If you have 24bit sound files then Foobar2000 can be used to convert to 16 bit although the car will play these as well. Foobar will also do Dolby and that other cinema standard. The ditched next generation CDs it also handles. We are getting into the esoteric stuff but some old remastered stuff is in that before it was worked out that the public didn't want audio formats above CDs. BBC iPlayer concerts I give the works to when I get them on mp4 for the sound track for the car. Not forgetting the 512x512 graphics. Audacity will handle those to rip.
That's the best bet to transfer your CDs to Flac.... be a purist and keep the exact bit copy none of this mp3 compression

. I go for Flac so you know you haven't compromised the original audio quality, storage is cheap so not an issue.
As far as space is concerned. Mib2 had a limit on files to be played from what was saved. Mp3 people hit this, Flac you wouldn't due to hitting the physical storage limit of the SD / USB larger files first. Mib3 no limits mentioned in the manual so I guess the artificial limit that mib2 set have gone. Flac loss less compression gets say a 700Mb audio CD down to about 250Mb. So you can get 4 CDs worth of music on a 1Gb. A 256Gb stick would be in exFat... they come like that (like 1,000 CDs, probably about 750 or so with storage overheads).
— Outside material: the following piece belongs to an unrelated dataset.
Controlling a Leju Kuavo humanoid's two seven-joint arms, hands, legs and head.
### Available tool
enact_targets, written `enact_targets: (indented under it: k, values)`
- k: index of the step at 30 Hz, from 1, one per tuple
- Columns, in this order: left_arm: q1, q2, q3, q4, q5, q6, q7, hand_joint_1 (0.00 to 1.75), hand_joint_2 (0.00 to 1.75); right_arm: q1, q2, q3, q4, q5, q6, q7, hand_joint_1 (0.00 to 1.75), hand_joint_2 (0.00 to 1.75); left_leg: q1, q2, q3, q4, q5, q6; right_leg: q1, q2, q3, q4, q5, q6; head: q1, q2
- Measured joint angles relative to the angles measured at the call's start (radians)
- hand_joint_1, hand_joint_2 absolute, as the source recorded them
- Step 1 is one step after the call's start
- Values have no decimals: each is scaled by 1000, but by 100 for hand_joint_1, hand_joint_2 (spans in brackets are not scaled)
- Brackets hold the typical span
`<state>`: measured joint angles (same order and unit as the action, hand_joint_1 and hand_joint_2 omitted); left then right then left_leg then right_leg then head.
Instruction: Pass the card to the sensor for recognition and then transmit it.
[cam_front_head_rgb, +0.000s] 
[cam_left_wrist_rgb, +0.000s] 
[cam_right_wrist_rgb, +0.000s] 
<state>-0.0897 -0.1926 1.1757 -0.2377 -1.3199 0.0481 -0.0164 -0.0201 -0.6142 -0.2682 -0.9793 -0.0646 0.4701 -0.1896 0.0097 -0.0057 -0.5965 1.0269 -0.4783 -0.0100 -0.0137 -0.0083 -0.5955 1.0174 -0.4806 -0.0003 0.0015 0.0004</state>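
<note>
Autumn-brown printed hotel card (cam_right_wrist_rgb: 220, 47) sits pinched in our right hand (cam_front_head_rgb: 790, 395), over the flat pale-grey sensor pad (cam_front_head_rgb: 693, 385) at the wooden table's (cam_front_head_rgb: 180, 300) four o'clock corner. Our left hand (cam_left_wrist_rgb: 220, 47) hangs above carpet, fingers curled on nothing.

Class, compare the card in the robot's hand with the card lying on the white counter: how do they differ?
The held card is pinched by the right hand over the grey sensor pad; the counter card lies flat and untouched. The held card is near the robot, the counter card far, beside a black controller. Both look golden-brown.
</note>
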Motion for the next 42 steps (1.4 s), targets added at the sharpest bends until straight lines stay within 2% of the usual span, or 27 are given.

Some space is lost to the file structure. On mib2 high I run with two 128gb SD cards plus the jukebox, mib3 equivalent would be a 256gb USB-C reversible stick. You might want to get a short one rather than a long flappy one.
Before embarking on my music digitisation project I tested it in a dealers car

. I'd recommend the same. Then you can spend the next period sorting out your music library. CDs, DVD's, Blurays and MDs are banned from storage in the lounge... including vinyl.